We had the NYC premiere of RAGE at ‘The Box’, a downtown club and historic architectural gem that has something of the feel of a Wild West bar and brothel, with an upper gallery, dim lighting, private booths and a racy reputation.
The image, projected onto a screen above the small stage, looked crisp and vibrant, the sound was full and intense, and the scale of the picture felt right….not too big and not too small.
As the event was more of a launch party for the cell-phone release of the film than a conventional premiere, and given the intricate, shadowy layout of the space, people were wandering around talking and looking at episode one on their iPhones as the film was playing.

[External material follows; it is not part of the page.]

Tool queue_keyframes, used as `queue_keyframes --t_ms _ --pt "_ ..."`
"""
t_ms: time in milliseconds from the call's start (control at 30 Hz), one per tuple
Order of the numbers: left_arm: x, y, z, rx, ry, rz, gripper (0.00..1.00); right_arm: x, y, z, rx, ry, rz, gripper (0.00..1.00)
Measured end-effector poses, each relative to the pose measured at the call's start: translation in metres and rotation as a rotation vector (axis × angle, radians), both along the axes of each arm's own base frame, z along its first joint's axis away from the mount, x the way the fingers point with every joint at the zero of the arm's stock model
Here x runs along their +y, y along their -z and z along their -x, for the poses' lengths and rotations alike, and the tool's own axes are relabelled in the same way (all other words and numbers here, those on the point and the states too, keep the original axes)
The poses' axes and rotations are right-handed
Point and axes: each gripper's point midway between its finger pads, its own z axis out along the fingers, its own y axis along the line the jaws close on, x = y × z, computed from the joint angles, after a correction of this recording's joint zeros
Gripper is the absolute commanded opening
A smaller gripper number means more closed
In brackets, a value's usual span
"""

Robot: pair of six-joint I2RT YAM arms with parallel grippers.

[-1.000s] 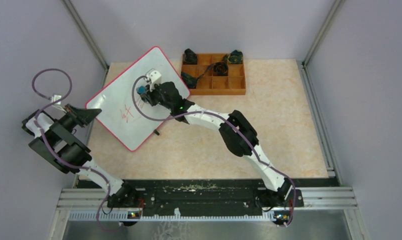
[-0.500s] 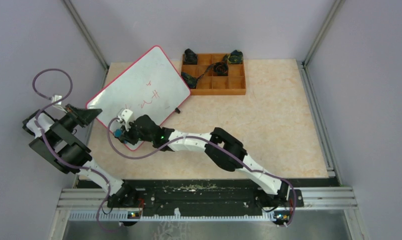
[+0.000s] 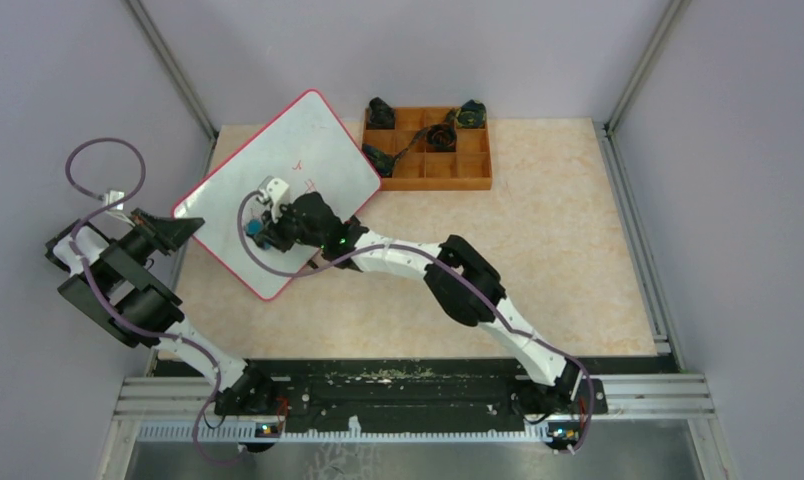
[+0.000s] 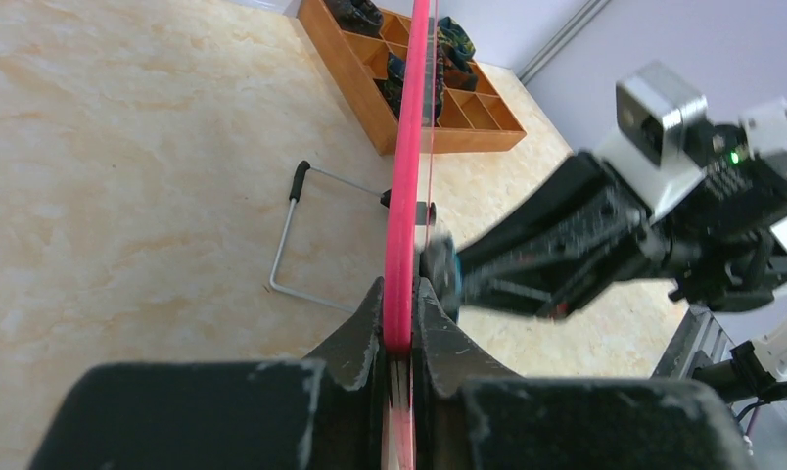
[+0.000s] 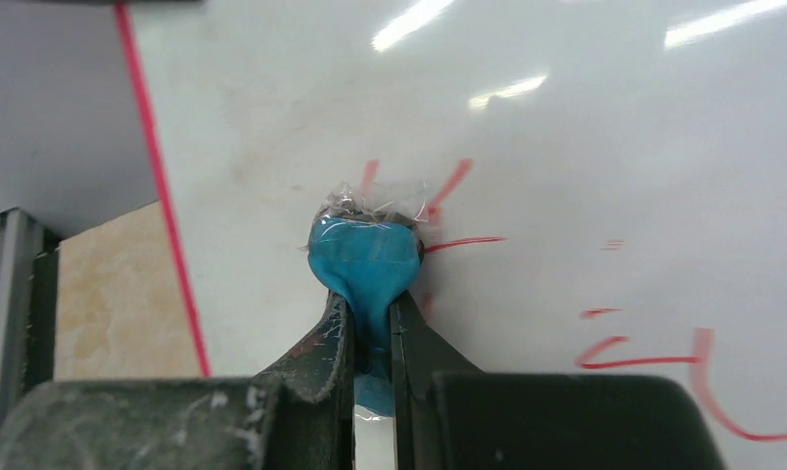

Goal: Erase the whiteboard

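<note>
The whiteboard (image 3: 323,150) is white with a thin red rim and stands tilted at the back left. My left gripper (image 3: 186,225) is shut on its left rim, seen edge-on in the left wrist view (image 4: 401,304). My right gripper (image 3: 261,232) is shut on a blue eraser pad (image 5: 362,262) wrapped in clear film and presses it against the board face (image 5: 566,127). Red strokes (image 5: 654,357) remain on the board right of the pad, and a small red mark (image 3: 300,163) shows higher up. The board's wire stand (image 4: 297,230) rests on the table.
A brown compartmented wooden tray (image 3: 478,180) with several dark objects stands behind and right of the board, also seen in the left wrist view (image 4: 473,127). Grey walls close in the table at left, back and right. The beige tabletop (image 3: 558,240) spreads to the right.
My right gripper swept from the board's upper middle down to its lower left corner, then back up to the middle left. Much of the red writing has gone. The left gripper has not moved.
</note>
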Motion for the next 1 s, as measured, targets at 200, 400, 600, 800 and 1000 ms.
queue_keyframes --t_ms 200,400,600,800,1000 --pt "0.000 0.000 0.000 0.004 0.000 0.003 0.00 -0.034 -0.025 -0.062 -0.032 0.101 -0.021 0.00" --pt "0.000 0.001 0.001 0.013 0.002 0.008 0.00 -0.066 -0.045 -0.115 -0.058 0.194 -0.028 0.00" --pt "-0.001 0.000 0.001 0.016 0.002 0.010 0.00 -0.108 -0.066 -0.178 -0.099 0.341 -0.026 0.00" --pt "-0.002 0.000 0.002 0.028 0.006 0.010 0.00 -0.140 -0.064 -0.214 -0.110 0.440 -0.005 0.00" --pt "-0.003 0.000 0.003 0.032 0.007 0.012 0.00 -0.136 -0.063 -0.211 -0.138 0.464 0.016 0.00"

The whole experience was entirely unlike a reverent cinematic premiere; the pleasingly chaotic atmosphere somehow felt refreshing.

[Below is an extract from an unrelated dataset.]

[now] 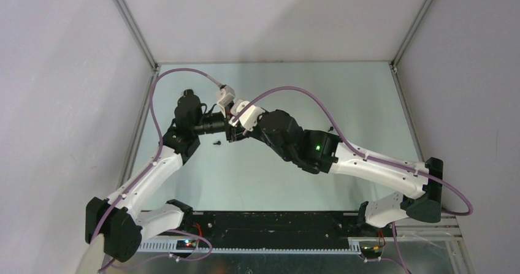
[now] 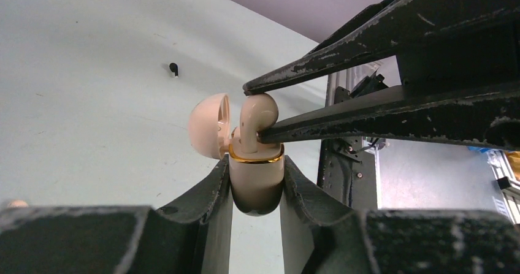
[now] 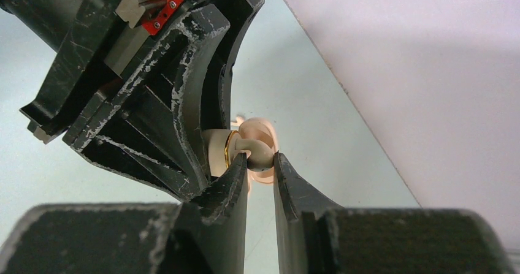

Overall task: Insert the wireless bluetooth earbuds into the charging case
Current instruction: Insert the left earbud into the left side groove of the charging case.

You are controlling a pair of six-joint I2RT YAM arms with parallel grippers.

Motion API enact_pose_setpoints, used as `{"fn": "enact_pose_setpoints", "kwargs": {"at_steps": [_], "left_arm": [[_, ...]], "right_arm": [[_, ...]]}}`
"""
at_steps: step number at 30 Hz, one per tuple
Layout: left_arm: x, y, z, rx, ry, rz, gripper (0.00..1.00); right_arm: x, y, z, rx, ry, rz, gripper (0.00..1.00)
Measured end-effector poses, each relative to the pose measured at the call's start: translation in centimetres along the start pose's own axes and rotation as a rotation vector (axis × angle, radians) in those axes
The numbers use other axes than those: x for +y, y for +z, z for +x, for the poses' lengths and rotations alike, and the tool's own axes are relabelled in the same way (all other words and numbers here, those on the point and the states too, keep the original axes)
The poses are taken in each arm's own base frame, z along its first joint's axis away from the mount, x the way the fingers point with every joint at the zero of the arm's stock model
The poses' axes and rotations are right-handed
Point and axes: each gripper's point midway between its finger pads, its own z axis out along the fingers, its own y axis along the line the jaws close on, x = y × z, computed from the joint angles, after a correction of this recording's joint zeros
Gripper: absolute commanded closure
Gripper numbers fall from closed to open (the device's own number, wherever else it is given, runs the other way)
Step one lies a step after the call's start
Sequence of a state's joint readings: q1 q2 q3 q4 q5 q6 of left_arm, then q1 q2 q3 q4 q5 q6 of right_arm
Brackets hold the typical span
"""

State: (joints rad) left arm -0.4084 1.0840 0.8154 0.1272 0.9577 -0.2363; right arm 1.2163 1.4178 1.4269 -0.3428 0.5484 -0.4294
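The left gripper (image 2: 256,167) is clamping a cream charging case (image 2: 256,191) by its rounded lower body, one finger pressing on each side, and is holding it upright above the pale table (image 2: 92,108). The case's lid (image 2: 205,125) is hanging open, hinged back to the side away from the right arm, and a gold ring (image 2: 256,159) is showing around the mouth of the case.

The right gripper (image 3: 260,160) is reaching in from the opposite side with its jaws nearly closed – they are pinching a cream earbud (image 2: 260,108) by its rounded head. The earbud is sitting directly over the case's mouth, its stem pointing down and meeting the gold ring; how far it is going in is hard to tell from these views.

In the overhead view the two grippers are meeting tip to tip near the middle of the table, towards its left side. A single black earbud (image 2: 174,69) is lying loose on the table – apart from both grippers and from the case, just on the near side of them.
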Motion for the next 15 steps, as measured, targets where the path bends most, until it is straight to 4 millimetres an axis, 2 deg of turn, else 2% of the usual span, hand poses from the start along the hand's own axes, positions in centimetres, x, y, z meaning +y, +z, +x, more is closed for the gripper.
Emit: {"fn": "enact_pose_setpoints", "kwargs": {"at_steps": [5, 15], "left_arm": [[-0.09, -0.02, 0.06, 0.003, -0.002, 0.004, 1.00], [-0.34, -0.08, 0.46, 0.017, -0.018, 0.017, 1.00]], "right_arm": [[0.15, -0.06, 0.00, 0.001, -0.003, -0.004, 0.84], [0.52, -0.23, 0.20, 0.011, -0.018, -0.028, 0.67]]}}
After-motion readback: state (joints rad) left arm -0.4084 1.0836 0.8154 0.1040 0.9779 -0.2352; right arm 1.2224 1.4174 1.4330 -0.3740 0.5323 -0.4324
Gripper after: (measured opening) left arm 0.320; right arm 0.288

Steve Buscemi, Lily Cole, Bob Balaban, Patrick Adams, John Leguizamo and Jude Law – beloved members of the ensemble cast- mingled and wandered too.
Later, at a party, people who had not been at the screening could be seen clustered in small groups around their cell-phones, watching, listening, and discussing…I felt I was seeing the beginning of a new collective viewing experience – a sentiment echoed by the journalists in my first day of interviews here. Their excitement at the idea of shaking up the whole lumbering machine of film distribution and exhibition and seeing the cautious, conservative cultural gatekeepers sidelined for the first time, was palpable.
Many of my interviewers sensed something gently historic about the moment, and I felt a vindication of all the ‘barefoot filmmaking’ decisions that we have made along the line.
One recurring question, however, given that RAGE is being put out free on cellphones and the internet was ‘But how will you make any money?” My laughter seemed to baffle them.
The answer is the unknown quantity of DVD sales, of course; the only way of making our money back in this release strategy – an entirely risky leap of faith. But I realized that this may be a moment where the smaller independent producers can be the courageous ones, for in effect we have nothing to lose.